Exercise prompt - All that should come back is the lines of the data below from the one containing "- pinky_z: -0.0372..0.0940" to the one containing "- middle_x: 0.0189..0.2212", inclusive, exactly as they stand.

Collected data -
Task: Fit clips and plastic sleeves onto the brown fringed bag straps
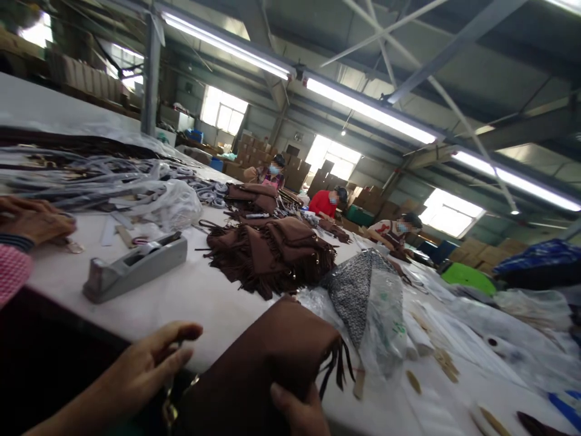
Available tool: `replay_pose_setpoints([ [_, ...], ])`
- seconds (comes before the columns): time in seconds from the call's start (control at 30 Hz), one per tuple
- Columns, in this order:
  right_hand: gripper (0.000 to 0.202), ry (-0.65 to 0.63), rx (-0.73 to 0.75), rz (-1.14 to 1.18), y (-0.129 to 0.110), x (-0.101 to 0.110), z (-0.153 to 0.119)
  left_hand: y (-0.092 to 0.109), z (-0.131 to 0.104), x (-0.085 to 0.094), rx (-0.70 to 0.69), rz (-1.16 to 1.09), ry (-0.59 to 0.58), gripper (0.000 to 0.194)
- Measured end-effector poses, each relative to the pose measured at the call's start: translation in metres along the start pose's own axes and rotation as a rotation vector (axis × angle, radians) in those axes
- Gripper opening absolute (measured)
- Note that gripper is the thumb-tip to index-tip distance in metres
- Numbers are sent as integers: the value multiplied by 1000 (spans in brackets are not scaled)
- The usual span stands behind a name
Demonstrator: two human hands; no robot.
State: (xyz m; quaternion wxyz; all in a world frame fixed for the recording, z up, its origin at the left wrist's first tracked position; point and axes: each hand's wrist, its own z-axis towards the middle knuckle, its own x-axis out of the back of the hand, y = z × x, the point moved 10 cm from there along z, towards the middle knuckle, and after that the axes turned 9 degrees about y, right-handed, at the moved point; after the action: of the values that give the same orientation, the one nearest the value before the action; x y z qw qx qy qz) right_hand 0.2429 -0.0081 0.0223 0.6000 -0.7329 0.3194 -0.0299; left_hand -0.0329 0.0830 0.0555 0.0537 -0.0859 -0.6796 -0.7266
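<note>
A brown fringed bag (267, 345) is held at the front edge of the white table. My right hand (302, 412) grips its lower right side, with the thumb on the leather and the other fingers hidden. At the bag's left end, my left hand (149, 366) has thumb and forefinger pinched on a small metal clip, mostly hidden by the fingers. Gold-coloured hardware (170, 413) hangs just below that hand. Beyond the bag lies a pile of similar brown fringed bags (276, 251).
A grey tape dispenser (136, 266) stands left of the pile. At far left is another person's hand (39, 221), near plastic-wrapped straps (91, 175). Clear plastic with patterned grey material (358, 290) lies right of the bag. Several masked people work farther along the table.
</note>
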Motion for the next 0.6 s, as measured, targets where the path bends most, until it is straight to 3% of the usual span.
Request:
replay_pose_setpoints([
  [0.1,57,-131,31,-114,-31,-7,0,7,10,-16,9,-6,-223,60],
  [0.2,35,-202,128,-240,-61,-19,8,5,-25,-48,141,-67,-499,56],
  [0.3,23,-250,270,-319,-92,-47,21,15,-49,-65,159,-188,-572,46],
  [0.37,22,-295,390,-402,-111,-74,35,18,-43,-75,138,-247,-556,41],
  [0.43,23,-284,561,-550,-129,-100,53,6,-18,-82,178,-273,-463,42],
  [0.5,27,-164,769,-739,-143,-115,72,-21,16,-81,266,-248,-268,48],
  [0.6,44,133,966,-915,-140,-109,86,-57,52,-76,306,-140,-67,49],
])
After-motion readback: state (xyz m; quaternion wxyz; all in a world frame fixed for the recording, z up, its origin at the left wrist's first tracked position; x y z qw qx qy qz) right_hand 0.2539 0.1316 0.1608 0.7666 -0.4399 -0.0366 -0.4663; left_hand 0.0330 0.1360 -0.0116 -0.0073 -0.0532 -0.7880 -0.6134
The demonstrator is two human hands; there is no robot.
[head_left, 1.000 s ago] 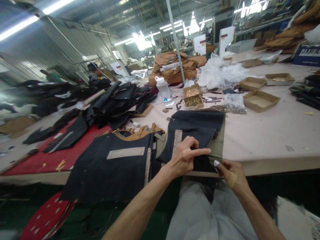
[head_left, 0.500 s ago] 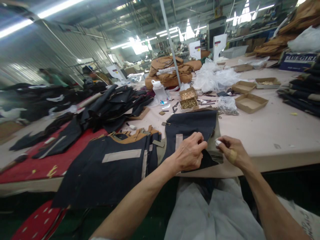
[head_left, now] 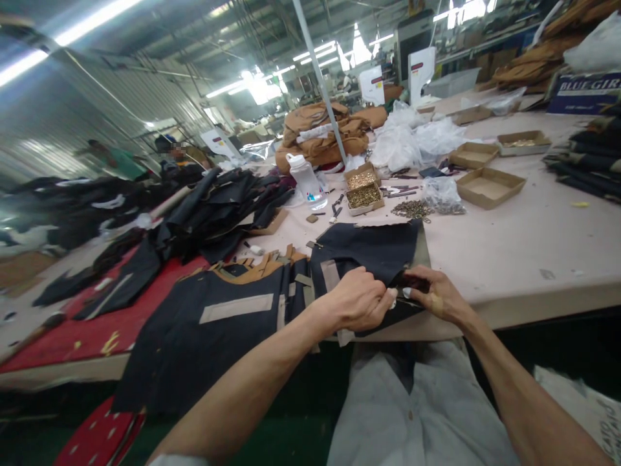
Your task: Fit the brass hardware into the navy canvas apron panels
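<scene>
A dark navy fabric panel (head_left: 373, 249) with a beige strip lies at the table's front edge, over olive-backed layers. My left hand (head_left: 363, 299) is closed on its near edge, with the fingers curled and the thumb pointing right. At the panel's right near corner, my right hand (head_left: 439, 296) pinches the cloth, its fingers partly hidden in the fold. White coverings show at both thumb tips, which are close together. Left of the hands, more dark panels with tan edging (head_left: 242, 304) overlap and hang over the table edge.
Beyond the panel stand a box of small brass-coloured hardware (head_left: 365, 198), a water bottle (head_left: 306, 181) and loose metal pieces (head_left: 412, 208). Shallow cardboard boxes (head_left: 491, 188) sit at right. Dark cloth is heaped at left (head_left: 213, 207). A red stool (head_left: 99, 435) stands below the table.
My right hand has moved left onto the panel's corner and taken hold of it. My left hand has shifted slightly left and down, and the near edge is now bunched between both hands.
</scene>
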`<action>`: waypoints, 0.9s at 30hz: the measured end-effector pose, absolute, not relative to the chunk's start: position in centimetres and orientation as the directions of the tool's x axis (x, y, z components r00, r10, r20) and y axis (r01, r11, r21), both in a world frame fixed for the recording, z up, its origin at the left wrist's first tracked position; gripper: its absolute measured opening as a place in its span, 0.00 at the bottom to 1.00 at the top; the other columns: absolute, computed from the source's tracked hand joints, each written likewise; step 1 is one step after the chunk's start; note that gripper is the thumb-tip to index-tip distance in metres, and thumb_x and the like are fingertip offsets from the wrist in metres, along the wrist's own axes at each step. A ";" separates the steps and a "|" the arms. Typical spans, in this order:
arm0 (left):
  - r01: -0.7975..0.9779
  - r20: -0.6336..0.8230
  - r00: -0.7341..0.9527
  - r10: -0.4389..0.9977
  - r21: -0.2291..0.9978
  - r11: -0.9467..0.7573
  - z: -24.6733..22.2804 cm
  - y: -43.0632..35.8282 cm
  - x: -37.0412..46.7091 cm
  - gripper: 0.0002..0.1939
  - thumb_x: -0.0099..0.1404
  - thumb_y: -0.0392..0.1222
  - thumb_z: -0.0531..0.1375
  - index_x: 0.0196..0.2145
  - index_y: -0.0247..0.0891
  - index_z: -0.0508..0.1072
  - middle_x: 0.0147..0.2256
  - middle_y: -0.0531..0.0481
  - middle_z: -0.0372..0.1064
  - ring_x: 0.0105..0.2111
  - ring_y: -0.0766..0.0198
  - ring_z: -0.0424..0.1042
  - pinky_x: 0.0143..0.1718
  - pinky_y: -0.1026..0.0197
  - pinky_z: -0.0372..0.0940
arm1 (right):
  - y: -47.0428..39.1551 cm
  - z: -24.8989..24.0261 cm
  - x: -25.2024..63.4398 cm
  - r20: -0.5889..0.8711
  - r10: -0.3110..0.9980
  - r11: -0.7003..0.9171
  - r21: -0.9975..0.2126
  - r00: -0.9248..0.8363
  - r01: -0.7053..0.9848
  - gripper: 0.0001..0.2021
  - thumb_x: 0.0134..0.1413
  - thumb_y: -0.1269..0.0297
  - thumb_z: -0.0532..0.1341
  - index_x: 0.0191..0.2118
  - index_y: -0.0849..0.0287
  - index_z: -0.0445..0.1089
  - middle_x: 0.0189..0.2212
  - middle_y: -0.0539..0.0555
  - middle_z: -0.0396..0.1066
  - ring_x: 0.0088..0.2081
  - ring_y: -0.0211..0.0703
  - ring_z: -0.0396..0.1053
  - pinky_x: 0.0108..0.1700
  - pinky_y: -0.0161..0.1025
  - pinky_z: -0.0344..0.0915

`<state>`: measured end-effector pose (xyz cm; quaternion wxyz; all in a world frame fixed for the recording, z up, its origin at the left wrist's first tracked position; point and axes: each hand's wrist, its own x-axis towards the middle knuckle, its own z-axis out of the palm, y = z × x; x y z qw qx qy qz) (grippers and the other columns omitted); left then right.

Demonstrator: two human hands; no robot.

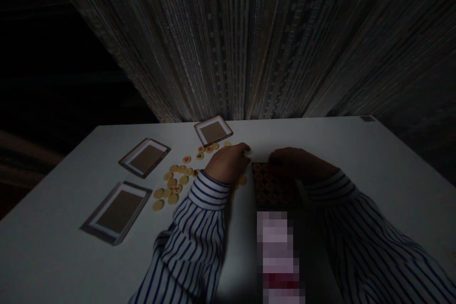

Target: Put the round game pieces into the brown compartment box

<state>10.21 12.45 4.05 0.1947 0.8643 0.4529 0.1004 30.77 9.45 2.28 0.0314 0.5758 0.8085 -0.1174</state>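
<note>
My left hand (227,163) hovers over the table beside scattered round Chinese chess pieces (172,183), its fingers loosely bent and apart. Nothing shows between them. A few more pieces (242,180) lie just right of its wrist. Over the far edge of a dark square box (254,190) is my right hand (302,164), fingers curled together and pointing left. Whatever they may hold is hidden in shadow. Rows of chess pieces with red markings (261,185) sit inside the box; the hand covers its upper right part.
On the white table (64,228), three shallow frame-like trays with brown centres stand left: a near one (117,211), a middle one (145,157) and a far one (213,130). A string curtain (228,47) hangs behind the table. The light is dim.
</note>
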 end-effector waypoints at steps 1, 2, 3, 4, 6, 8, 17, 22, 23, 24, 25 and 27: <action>0.743 -0.003 0.571 0.821 0.428 -0.515 4.1 12.4 10.2 0.15 0.62 0.40 0.54 0.47 0.39 0.68 0.41 0.47 0.73 0.41 0.61 0.71 0.42 0.60 0.64 | 9.4 2.3 30.7 -0.187 0.924 0.307 -0.154 -0.332 0.939 0.12 0.51 0.59 0.55 0.38 0.55 0.72 0.34 0.53 0.74 0.34 0.43 0.70 0.32 0.36 0.59; 0.743 -0.006 0.572 0.820 0.428 -0.515 4.1 12.4 10.2 0.15 0.62 0.40 0.54 0.47 0.39 0.68 0.41 0.47 0.73 0.41 0.60 0.71 0.42 0.60 0.64 | 9.5 2.3 30.7 -0.190 0.926 0.302 -0.150 -0.327 0.942 0.12 0.51 0.59 0.55 0.38 0.55 0.72 0.34 0.54 0.74 0.35 0.43 0.70 0.32 0.36 0.60; 0.745 -0.010 0.571 0.821 0.427 -0.513 4.1 12.4 10.2 0.15 0.62 0.40 0.54 0.47 0.39 0.68 0.41 0.46 0.73 0.41 0.60 0.71 0.42 0.60 0.64 | 9.5 2.4 30.6 -0.195 0.927 0.297 -0.144 -0.321 0.944 0.12 0.51 0.60 0.55 0.38 0.55 0.72 0.35 0.54 0.74 0.35 0.44 0.70 0.32 0.36 0.60; 0.748 -0.014 0.569 0.822 0.425 -0.510 4.1 12.4 10.2 0.15 0.62 0.40 0.54 0.47 0.39 0.68 0.41 0.46 0.73 0.41 0.60 0.71 0.42 0.59 0.64 | 9.5 2.4 30.6 -0.202 0.927 0.293 -0.138 -0.316 0.946 0.12 0.51 0.60 0.55 0.38 0.55 0.72 0.35 0.54 0.74 0.35 0.44 0.70 0.32 0.37 0.60; 0.752 -0.016 0.567 0.824 0.419 -0.509 4.2 12.4 10.2 0.15 0.62 0.41 0.54 0.47 0.39 0.68 0.41 0.46 0.73 0.41 0.59 0.71 0.41 0.59 0.64 | 9.5 2.3 30.6 -0.210 0.925 0.295 -0.132 -0.317 0.946 0.12 0.51 0.61 0.55 0.39 0.55 0.72 0.35 0.54 0.74 0.35 0.44 0.70 0.32 0.37 0.60; 0.756 -0.012 0.562 0.827 0.413 -0.508 4.2 12.4 10.2 0.16 0.62 0.41 0.54 0.47 0.39 0.68 0.40 0.46 0.73 0.40 0.59 0.71 0.41 0.59 0.64 | 9.6 2.3 30.7 -0.208 0.923 0.301 -0.134 -0.324 0.944 0.12 0.51 0.61 0.55 0.39 0.55 0.72 0.35 0.54 0.74 0.35 0.45 0.70 0.32 0.37 0.60; 0.746 -0.023 0.579 0.815 0.419 -0.518 4.2 12.4 10.2 0.16 0.62 0.41 0.53 0.47 0.38 0.68 0.42 0.46 0.73 0.41 0.60 0.71 0.42 0.59 0.64 | 9.3 2.8 30.4 -0.213 0.922 0.298 -0.148 -0.325 0.943 0.12 0.52 0.62 0.54 0.39 0.56 0.72 0.36 0.55 0.74 0.35 0.44 0.70 0.33 0.37 0.60; 0.752 -0.034 0.571 0.820 0.422 -0.506 4.5 12.2 10.2 0.16 0.62 0.40 0.54 0.47 0.37 0.68 0.41 0.45 0.73 0.41 0.59 0.71 0.42 0.59 0.64 | 9.2 2.9 30.3 -0.220 0.919 0.299 -0.147 -0.325 0.943 0.12 0.52 0.63 0.54 0.40 0.56 0.72 0.37 0.54 0.74 0.37 0.44 0.70 0.34 0.37 0.60; 0.752 -0.038 0.573 0.819 0.422 -0.506 4.5 12.2 10.2 0.15 0.62 0.40 0.54 0.47 0.37 0.68 0.41 0.45 0.73 0.41 0.59 0.71 0.42 0.59 0.64 | 9.3 2.9 30.3 -0.220 0.919 0.300 -0.151 -0.328 0.942 0.12 0.52 0.63 0.54 0.40 0.55 0.71 0.37 0.54 0.74 0.37 0.44 0.70 0.34 0.37 0.60; 0.752 -0.041 0.574 0.818 0.422 -0.507 4.5 12.2 10.3 0.16 0.62 0.41 0.54 0.47 0.37 0.68 0.42 0.45 0.73 0.41 0.59 0.71 0.42 0.59 0.64 | 9.3 2.8 30.4 -0.217 0.918 0.304 -0.156 -0.333 0.940 0.12 0.52 0.63 0.54 0.40 0.56 0.71 0.37 0.54 0.74 0.37 0.44 0.70 0.34 0.37 0.60; 0.752 -0.040 0.574 0.818 0.420 -0.507 4.5 12.3 10.2 0.16 0.62 0.41 0.54 0.47 0.37 0.68 0.42 0.45 0.73 0.41 0.59 0.71 0.42 0.58 0.64 | 9.3 2.8 30.4 -0.214 0.917 0.306 -0.159 -0.335 0.939 0.12 0.52 0.63 0.54 0.40 0.56 0.71 0.37 0.54 0.74 0.37 0.44 0.70 0.34 0.37 0.60; 0.750 -0.035 0.576 0.817 0.421 -0.511 4.4 12.3 10.2 0.16 0.62 0.41 0.54 0.47 0.38 0.68 0.42 0.45 0.73 0.41 0.59 0.71 0.42 0.58 0.64 | 9.3 2.6 30.4 -0.202 0.916 0.319 -0.163 -0.348 0.934 0.12 0.53 0.63 0.54 0.40 0.56 0.71 0.37 0.54 0.74 0.37 0.44 0.70 0.34 0.37 0.61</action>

Answer space -
  - pinky_z: -0.0372..0.0940
arm1 (right):
  - y: -47.0428..39.1551 cm
  - z: -24.8989..24.0261 cm
  - x: -25.2024..63.4398 cm
  - r20: -0.5889..0.8711
  - r10: -0.3110..0.9980
  - r11: -0.7003..0.9171
  - r21: -0.9975..0.2126
  - r00: -0.9248..0.8363
  - r01: -0.7053..0.9848
  - gripper: 0.0001..0.2021
  - thumb_x: 0.0134..0.1413
  - thumb_y: -0.1269..0.0297
  - thumb_z: -0.0532..0.1341
  - index_x: 0.0191..0.2118
  - index_y: -0.0849..0.0287
  - index_z: -0.0445..0.1089
  - middle_x: 0.0189..0.2212

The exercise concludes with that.